- Exercise description -
Among the entries below, count the lines that contain the word "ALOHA". Respond with the count only.

(Records drawn from a dataset)
#####
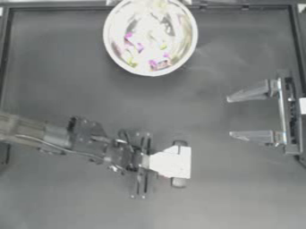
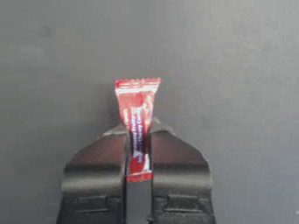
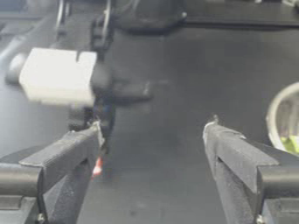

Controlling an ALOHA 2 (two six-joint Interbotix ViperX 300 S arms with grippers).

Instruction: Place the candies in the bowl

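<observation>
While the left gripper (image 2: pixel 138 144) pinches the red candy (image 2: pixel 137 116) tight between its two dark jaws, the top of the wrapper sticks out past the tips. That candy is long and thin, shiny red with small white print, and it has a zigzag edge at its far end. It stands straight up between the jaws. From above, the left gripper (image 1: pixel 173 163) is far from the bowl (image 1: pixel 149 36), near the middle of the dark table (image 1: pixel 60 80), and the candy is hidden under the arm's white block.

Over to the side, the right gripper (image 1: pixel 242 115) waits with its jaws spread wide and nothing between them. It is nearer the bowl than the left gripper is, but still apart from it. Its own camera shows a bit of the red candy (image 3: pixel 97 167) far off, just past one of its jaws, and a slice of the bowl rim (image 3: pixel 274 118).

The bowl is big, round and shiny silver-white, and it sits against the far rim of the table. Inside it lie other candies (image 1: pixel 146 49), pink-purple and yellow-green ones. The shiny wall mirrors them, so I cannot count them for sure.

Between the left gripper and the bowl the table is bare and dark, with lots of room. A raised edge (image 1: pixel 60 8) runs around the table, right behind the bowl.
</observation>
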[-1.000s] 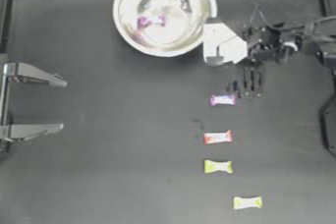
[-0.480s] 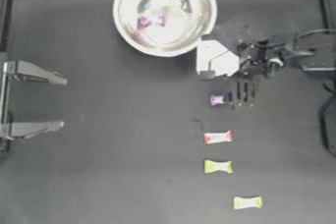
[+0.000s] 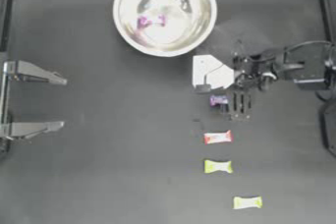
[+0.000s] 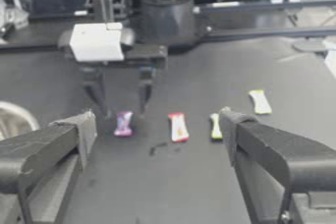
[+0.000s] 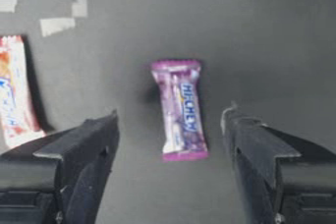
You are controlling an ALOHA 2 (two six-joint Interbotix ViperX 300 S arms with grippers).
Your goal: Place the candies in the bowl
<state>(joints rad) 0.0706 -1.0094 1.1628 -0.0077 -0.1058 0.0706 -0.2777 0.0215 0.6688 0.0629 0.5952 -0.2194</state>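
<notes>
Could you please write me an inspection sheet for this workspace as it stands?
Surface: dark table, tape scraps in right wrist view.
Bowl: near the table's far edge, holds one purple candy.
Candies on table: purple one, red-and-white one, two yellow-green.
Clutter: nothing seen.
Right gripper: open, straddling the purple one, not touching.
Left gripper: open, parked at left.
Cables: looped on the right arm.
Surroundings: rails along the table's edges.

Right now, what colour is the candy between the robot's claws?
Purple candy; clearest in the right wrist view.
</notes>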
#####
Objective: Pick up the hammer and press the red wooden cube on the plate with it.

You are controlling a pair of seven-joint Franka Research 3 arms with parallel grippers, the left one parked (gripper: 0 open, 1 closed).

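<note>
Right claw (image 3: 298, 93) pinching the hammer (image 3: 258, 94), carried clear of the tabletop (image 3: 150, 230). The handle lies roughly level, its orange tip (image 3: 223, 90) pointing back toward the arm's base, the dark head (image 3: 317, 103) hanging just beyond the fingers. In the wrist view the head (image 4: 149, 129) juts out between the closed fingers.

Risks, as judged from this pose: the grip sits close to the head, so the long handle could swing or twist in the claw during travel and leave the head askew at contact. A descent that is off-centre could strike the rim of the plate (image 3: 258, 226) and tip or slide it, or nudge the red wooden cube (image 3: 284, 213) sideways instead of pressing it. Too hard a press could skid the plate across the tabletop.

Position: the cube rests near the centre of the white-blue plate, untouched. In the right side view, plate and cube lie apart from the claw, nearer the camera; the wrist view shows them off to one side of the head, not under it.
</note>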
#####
- Finished exercise -
2